Yeah.  Very interesting.  Do you know why?  Because Dave does not want to contribute speculation.  Dave does not care enough to spend the money and time to get the few papers he doesn't already have.  Dave does not want to hastle his personal contacts or the two people who have been shown through this thread to have personal contact with P.dictator in the wild.  I do not want to hastle them over some half-baked fantasy of getting a bug for the sake of the money.  Granted, I should have done what Oliver did and post the range map sooner.  I was sort of hoping that someone asking the questions might be enterprising enough to garner that information themselves.  Other than that, I don't see why I, or anyone else, should be required to spoon-feed an audience without enough genuine interest in the matter to even do a bit of background reading.

Cheers,
Dave


----------



## skinheaddave

Deolok said:


> identifing species and what makes them different from one another, yet when it comes to the Dictator it seems like people really dont care about it or its characteristics... Kinda disappointing ya'know?


You've been given distribution and physical characters used to distinguish it from its closest relatives.

You've been given at least two potential contacts for further information.

You've been given some citations and even spoon-fed information from one of them. 

You've been given a hint of what would be involved to go into the field.  You've been given enough leads that you can follow up on preserved specimens as well.

Yet all we hear is that this is a mysterious scorpion and inquiries as to how much $$$ can be made.  

Does anyone see how this is frustrating to me?

Cheers,
Dave


----------



## P.jasonius

skinheaddave said:


> Neither of these documents is going to be of much use.  The former deals primarily with taxonomy at the genus level and contains none of the things people are looking for.  The later paper provided the image that was posted by Oliver a few posts back.
> 
> Cheers,
> Dave


Just a follow up; I didn't find this to be a "rip" at all.  Dave has helped me find and acquire papers in the past and it is appreciated.  If he tells me that it isn't worth reading, it probably isn't.  I wished to find some publications containing a Pandinus ID key, and thought that was it.  
Oh, and if you expect a skinhead not to insult from time to time, friend, acquaintance, or otherwise, then you've never known a skin.
Oi!


----------



## skinheaddave

P.jasonius said:


> If he tells me that it isn't worth reading, it probably isn't.


Just to clarify, the Prendini paper is definitely worth reading.  It has nothing of real importance regarding P.dictator, but for what it is -- a discussion of genus -- it is well worth a read.  

Incidentally,  the paper in question  can be found at http://scorpion.amnh.org/index.html along with a whole bunch of other good ones.

Cheers,
Dave


----------



## P.jasonius

Yes, that's what I wanted it for.  Thanks for the link.


----------



## Deolok

Well I only ask the money question because it is always in the back of someones mind.
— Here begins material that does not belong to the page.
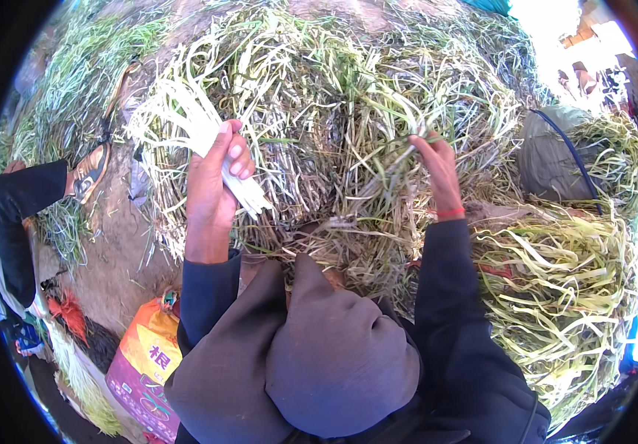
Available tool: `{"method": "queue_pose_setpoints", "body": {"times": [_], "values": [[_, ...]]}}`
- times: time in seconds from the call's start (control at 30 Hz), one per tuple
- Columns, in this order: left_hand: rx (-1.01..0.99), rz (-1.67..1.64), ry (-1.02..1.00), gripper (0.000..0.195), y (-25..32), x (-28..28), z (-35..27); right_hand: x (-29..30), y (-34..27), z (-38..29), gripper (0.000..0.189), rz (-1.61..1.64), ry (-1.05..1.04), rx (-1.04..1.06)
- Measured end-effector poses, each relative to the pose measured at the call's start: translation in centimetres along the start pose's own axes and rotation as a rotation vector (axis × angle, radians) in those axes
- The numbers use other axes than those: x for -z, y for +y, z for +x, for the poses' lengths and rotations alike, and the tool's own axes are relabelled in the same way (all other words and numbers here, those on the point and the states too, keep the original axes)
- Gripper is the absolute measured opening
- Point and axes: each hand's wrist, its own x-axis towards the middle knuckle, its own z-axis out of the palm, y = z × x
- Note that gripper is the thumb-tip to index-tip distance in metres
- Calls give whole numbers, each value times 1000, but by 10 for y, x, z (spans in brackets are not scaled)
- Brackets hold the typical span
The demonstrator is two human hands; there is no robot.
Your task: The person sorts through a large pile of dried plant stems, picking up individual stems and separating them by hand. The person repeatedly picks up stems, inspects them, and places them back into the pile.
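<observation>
A bundle of pale, cleaned stalks (202, 133), seemingly from a leafy allium, is gripped in my left hand (221, 172). Its loose leaf ends fan out at the upper left, and the even butt ends point down to the right. The fingers of my right hand (438, 169) pinch some thin green and whitish stalks (416, 125). Which of these are held and which lie behind is hard to tell. Below and beyond both hands spreads a large heap of uncleaned stalks (296, 144), dry and tangled, with brownish stems and green leaf tips.
More leafy stalks (563, 299) are piled at my right, below a grey wrapped bundle (552, 150) with a dark band. An orange and purple printed sack (149, 355) stands at my left. Another person's shoe (90, 172) and dark trouser leg (33, 188) are on the left.
</observation>
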Motion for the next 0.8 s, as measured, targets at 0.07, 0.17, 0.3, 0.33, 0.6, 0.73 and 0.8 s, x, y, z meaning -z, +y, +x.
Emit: {"method": "queue_pose_setpoints", "body": {"times": [0.07,0.17,0.3,0.33,0.6,0.73,0.8], "values": [[5,7,5,21,2,0,0,22,-22,-17,26,-1,52,26],[12,-10,13,21,0,2,1,39,-44,-31,23,202,167,80],[11,-4,8,22,-4,-4,2,52,-41,-25,25,122,182,86],[11,-5,5,22,-6,-8,2,44,-38,-21,26,183,169,53],[8,67,35,23,-17,-22,0,8,4,-20,29,370,33,-32],[39,107,37,27,-28,-33,2,6,-5,-21,30,393,-78,31],[70,161,34,28,-33,-40,2,7,-12,-27,30,334,-103,58]]}}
I can honestly say that I really just want this scorpion for the sake of having it and to observe it. Deep in the back of my mind I wonder to myself very much as to what makes it so amazing. Possibly it is my own speculation that makes it so amazing, but hell! Who knows? According to Dave I must be rather ignorant. Anyways....
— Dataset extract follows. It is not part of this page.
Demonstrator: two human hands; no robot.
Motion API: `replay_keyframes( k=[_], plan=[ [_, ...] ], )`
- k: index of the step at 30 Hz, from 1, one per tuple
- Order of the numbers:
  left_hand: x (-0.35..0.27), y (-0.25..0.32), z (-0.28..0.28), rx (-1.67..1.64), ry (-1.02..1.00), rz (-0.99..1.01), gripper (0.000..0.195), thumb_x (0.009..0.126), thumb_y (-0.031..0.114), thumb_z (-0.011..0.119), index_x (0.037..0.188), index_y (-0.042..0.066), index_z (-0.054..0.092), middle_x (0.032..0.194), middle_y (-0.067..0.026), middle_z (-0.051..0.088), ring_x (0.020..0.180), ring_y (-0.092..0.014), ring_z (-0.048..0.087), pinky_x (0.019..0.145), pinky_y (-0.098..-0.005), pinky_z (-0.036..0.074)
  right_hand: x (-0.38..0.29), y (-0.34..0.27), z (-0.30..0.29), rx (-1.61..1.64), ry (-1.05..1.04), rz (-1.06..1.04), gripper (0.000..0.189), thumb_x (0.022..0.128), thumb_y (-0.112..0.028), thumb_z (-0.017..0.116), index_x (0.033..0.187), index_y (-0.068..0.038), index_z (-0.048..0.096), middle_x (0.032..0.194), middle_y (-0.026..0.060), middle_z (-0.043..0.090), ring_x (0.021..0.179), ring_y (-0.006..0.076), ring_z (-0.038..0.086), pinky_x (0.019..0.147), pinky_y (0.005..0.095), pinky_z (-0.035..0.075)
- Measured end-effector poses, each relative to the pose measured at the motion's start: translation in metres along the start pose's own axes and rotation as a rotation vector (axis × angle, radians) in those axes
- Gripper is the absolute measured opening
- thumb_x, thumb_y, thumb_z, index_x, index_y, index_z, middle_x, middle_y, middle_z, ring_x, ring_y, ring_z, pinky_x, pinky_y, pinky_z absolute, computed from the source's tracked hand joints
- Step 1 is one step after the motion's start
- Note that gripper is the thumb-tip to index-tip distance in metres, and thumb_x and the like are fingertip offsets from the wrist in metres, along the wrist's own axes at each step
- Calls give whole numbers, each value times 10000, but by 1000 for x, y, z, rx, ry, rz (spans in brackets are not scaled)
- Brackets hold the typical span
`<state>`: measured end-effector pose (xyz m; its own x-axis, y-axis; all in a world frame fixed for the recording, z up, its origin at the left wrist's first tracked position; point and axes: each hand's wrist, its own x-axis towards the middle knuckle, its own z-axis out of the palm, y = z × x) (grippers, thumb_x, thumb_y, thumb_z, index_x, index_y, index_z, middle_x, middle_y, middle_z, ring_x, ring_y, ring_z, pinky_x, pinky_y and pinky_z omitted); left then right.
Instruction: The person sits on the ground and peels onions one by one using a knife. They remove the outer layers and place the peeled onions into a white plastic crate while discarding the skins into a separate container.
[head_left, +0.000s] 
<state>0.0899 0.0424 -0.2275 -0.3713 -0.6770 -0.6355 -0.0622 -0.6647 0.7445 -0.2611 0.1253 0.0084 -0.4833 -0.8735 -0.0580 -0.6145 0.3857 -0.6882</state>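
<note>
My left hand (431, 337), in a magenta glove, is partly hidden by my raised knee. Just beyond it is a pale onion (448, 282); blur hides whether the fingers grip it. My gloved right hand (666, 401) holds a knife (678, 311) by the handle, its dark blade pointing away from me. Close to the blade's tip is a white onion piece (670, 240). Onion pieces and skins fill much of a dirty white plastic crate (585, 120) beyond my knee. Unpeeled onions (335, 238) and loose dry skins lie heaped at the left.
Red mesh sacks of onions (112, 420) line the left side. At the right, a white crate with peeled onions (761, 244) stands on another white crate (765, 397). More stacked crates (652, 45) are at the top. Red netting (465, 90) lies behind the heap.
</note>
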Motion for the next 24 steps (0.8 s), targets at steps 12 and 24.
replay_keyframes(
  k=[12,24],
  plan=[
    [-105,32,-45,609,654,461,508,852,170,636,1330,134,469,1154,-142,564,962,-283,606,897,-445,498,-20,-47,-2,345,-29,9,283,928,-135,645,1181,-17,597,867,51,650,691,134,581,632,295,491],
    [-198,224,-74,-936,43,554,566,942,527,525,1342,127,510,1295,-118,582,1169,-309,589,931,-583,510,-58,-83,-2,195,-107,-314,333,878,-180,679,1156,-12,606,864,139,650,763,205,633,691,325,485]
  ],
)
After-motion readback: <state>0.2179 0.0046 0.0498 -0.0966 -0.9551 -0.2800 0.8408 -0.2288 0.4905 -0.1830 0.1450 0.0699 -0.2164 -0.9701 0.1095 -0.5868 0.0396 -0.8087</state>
I search for new infromation about twice a week on the P. Dictator just because I am curious, I know some of you may view that as stupid or as pointless, but it is no different than looking up information for other scorpions. Why do people visit this forum? To find infromation about scorpions, and it just so happens I am trying to find information about the Dictator. I can't do it alone, I am to young, not smart enough, don't have the financial support, nor the education to go out and start exploring for them. I thank you for all your information that you have given to me... 

I would still like to continue this thread, but if all you are going to do is cut down the theory and thoughts behind locating, breeding, information, and/or etc. of the Dictator please dont bother saying it...Chances are...We have already herd it.


----------



## skinheaddave

Deolok said:


> I search for new infromation about twice a week on the P. Dictator just because I am curious, I know some of you may view that as stupid or as pointless,


The search itself isn't stupid or pointless, per se, but the way you are approaching it is.  To expect the answers to just pop up online is about as ridiculous as expecting people to become as obsessed as you and spoon-feed you the information.  You may not be able to do it alone, but you are definitely going to have to put in some effort of your own -- and not just effort in terms of hours spent, but directed effort in terms of generating a plan to actually acquire the information and then pursuing that plan.  The first step in the plan ought to be writing down everything you KNOW to date.  And I don't mean things that you or others have speculated about, but hard facts with supporting evidence.  



> I am to young,


This is only a hinderance if you are too impatient as well.  I see this as a positive for you.  You are naive, to be sure, but you have plenty of time to change that.  Notice that the problem with the kid in the moon analogy was not that he was ignorant of the moon, but that he made no genuine effort to change that.  Oh, and wishing isn't genuine effort.



> not smart enough,


Nonsense.  I know plenty of people of average intelligence who worked hard and got somewhere truly fantastic.  There are plenty of people who I've seen refered to as "geniuses" that have learning disabilities or other such things but have still risen to prominent roles in the arachnological community.  Admittedly, I've met some truly dim people in my life.  For the most part, however, the "not smart enough" thing is just a cop-out.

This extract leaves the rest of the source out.